LE DILEMME D'UN PRESIDENT CANDIDAT A SA SUCCESSION

Par Gratien Rukindikiza

Burundi news, le 21/07/2009

Jamais dans l'histoire des Burundais des élections n'avaient soulevé tant de polémiques et bientôt tant de morts car il ne faut pas se le cacher. Jamais un pouvoir n'avait eu peur des élections à ce niveau. Le Président Buyoya a organisé les élections très tranquillement, étant confiant de son élection et il a été malgré lui un des bons organisateurs d'élections. Aucun système de tricherie n'avait été mis en place, la transparence était le mot d'ordre.

Aujourd'hui, le Président Nkurunziza aborde les futures élections la peur au ventre, conscient de son échec et aussi conscient du mal qu'il a causé aux Burundais avec son système de répression, de corruption et même d'assassinats. Il tient à rester au pouvoir coûte que coûte.

Du bas vers le haut, la peur du peuple

La volonté de commencer les élections par les Présidentielles est dictée par cette peur des élections à la base car le CNDD-FDD et le Président craignent le châtiment du peuple. En commençant par les Présidentielles, ils donnent l'impression qu'ils auront en face d'eux un autre peuple. Et pourtant, c'est le même peuple qui va voter. Ce peuple sera malmené pour bien localiser ceux qui ne voteront pas le CNDD-FDD. Un recensement par colline a commencé et certains subissent des menaces et sont contraints d'adhérer au CNDD-FDD. Les Burundais ne sont pas  si bêtes qu'on les croit.

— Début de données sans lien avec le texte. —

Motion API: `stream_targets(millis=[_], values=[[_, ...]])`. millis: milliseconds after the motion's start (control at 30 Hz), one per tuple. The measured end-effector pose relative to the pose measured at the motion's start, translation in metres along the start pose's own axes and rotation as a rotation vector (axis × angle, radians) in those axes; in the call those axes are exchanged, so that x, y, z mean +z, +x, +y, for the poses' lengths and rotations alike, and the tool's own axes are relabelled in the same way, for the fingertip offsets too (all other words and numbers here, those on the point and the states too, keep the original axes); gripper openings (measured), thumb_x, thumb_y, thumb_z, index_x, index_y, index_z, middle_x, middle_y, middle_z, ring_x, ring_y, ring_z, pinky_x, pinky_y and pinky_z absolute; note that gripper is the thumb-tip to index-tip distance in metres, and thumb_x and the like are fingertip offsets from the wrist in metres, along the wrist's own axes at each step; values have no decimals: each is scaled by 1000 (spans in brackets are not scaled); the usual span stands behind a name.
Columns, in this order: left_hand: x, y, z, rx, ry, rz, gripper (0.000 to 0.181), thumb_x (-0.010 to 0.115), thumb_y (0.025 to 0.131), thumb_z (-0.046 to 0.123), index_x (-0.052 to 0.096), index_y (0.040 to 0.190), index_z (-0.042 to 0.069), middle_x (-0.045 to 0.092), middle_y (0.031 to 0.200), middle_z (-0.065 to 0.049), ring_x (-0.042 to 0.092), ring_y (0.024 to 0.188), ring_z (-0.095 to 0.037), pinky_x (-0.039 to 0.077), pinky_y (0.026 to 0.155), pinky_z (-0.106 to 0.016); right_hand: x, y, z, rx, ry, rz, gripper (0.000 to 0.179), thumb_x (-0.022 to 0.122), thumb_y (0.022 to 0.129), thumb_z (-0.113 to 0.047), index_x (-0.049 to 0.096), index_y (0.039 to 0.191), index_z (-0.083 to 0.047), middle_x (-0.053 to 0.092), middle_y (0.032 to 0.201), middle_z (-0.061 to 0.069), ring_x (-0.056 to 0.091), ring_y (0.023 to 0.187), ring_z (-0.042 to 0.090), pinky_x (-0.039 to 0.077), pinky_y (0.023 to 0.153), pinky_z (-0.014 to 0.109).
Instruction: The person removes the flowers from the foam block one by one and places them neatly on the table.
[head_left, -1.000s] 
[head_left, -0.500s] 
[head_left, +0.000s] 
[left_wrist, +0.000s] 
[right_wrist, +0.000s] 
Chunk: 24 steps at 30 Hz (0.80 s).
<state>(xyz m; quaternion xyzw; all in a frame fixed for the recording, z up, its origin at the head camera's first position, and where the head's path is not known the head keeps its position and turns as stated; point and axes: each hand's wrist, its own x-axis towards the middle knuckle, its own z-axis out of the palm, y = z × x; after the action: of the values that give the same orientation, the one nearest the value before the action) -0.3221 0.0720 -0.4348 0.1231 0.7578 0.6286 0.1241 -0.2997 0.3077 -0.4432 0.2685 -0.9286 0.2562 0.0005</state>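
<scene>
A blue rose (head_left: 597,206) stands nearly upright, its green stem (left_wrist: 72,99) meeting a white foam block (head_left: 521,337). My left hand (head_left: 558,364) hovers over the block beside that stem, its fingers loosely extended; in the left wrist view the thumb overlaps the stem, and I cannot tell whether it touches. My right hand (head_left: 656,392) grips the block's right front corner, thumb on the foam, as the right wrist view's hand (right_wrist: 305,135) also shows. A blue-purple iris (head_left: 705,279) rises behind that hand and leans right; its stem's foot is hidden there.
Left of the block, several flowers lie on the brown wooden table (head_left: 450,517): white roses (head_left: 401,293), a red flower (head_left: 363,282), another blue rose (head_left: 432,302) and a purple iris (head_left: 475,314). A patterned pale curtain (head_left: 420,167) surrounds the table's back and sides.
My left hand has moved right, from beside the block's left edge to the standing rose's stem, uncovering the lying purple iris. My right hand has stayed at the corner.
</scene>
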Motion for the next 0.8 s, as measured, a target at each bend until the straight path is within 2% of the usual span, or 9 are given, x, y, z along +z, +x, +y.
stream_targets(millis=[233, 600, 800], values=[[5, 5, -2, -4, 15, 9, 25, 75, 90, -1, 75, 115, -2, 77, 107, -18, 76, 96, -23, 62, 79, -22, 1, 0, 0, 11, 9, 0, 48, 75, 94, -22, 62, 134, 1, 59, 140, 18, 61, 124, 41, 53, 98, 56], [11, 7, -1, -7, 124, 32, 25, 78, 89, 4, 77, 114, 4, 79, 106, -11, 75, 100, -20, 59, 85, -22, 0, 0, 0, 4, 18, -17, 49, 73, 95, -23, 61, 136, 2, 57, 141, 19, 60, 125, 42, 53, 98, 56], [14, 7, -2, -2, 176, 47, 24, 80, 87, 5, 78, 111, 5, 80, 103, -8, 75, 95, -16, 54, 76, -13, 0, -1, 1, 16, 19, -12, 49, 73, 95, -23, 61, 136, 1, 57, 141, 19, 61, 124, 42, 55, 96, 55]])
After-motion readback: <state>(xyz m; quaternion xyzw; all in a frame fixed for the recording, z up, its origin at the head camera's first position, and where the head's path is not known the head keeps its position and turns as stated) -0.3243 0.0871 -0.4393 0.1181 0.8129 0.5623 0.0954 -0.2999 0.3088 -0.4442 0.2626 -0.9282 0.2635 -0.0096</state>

En 1993, ils ont endormi Buyoya en lui faisant croire qu'ils vont voter pour lui. Les masses vues dans les meetings n'ont pas voté le candidat Buyoya. Combien de faux membres du CNDD-FDD cotisent au parti UPD, au Frodebu, au MSD? Il faut protéger son poste et le cœur s'occupera des urnes.

Le dilemme d'un Président hésitant

Les thèses et les antithèses s'affrontent autour du Président Nkurunziza. Les conseillers rivalisent des stratégies de victoire aux élections. L'hypothèse de commencer les élections par la base est évoquée mais soulève une question cruciale chez le Président. Faut-il être candidat du CNDD-FDD en perte de vitesse, haï par le peuple ou faut-il se présenter en tant que candidat libre?

Si les élections commencent par la base, le Président sera tenté de se porter candidat en tant qu'indépendant. En ce cas, les cadres du CNDD-FDD constateront qu'il vient de porter un coup fatal au parti et ils pourront boycotter la campagne d'autant plus qu'ils auront perdu les élections communales, législatives et sénatoriales. Le Président serait très fragilisé. De même, s'il se présente en tant que candidat du CNDD-FDD qui vient d'essuyer un échec cuisant, il aura peu de chances de gagner. Mais, il aura gardé la cohésion de son parti qui serait parti en campagne soudée.

Si les élections commencent par les présidentielles, la campagne devra tourner autour de ce parti du Président qui a déçu et le Président candidat du CNDD-FDD ne pourra pas s'en défaire malgré les deux mesures "phares" qui ont échoué à savoir la gratuité des soins de santé pour les enfants et les femmes enceintes et la gratuité de l'école primaire. Le CNDD-FDD joue quitte ou double. Ce parti espère que le Président sera élu par les Burundais de la campagne. Or, c'est là où il y a une erreur d'appréciation. Si le Président est battu aux élections présidentielles, le CNDD-FDD aura une sévère défaite aux autres élections et il risque de se retrouver dans la position de l'Uprona en juin 1993.

Cette stratégie de commencer par les Présidentielles a peu de chances de favoriser l'élection de Nkurunziza mais elle a de fortes probabilités de porter un coup fatal au CNDD-FDD. C'est une stratégie d'un homme qui jouerait au loto avec  la fortune de la famille. En cas de défaite, toute la famille se retrouve sans un sous.

Un Président réélu, un Président à vie

Ceux du CNDD-FDD qui  espèrent se porter candidats en 2015 en cas d'élection de Nkurunziza se trompent. Ils ont des chances d'accéder au pouvoir qu'en cas de défaite de Nkurunziza car ceux qui seront au pouvoir pourront perdre en 2015, au nom de l'alternance démocratique. Si le Président Nkurunziza est réélu, il fera comme ses voisins de la Sous région et se maintiendra au pouvoir à vie. Le Burundi aura un autre Mobutu ou Mugabe. Au nom de la démocratie, l'alternance s'impose au Burundi compte tenu de l'état actuel du Burundi. Les démocrates, les patriotes et toute personne épris de liberté devront s'unir pour barre la route à ce dictateur.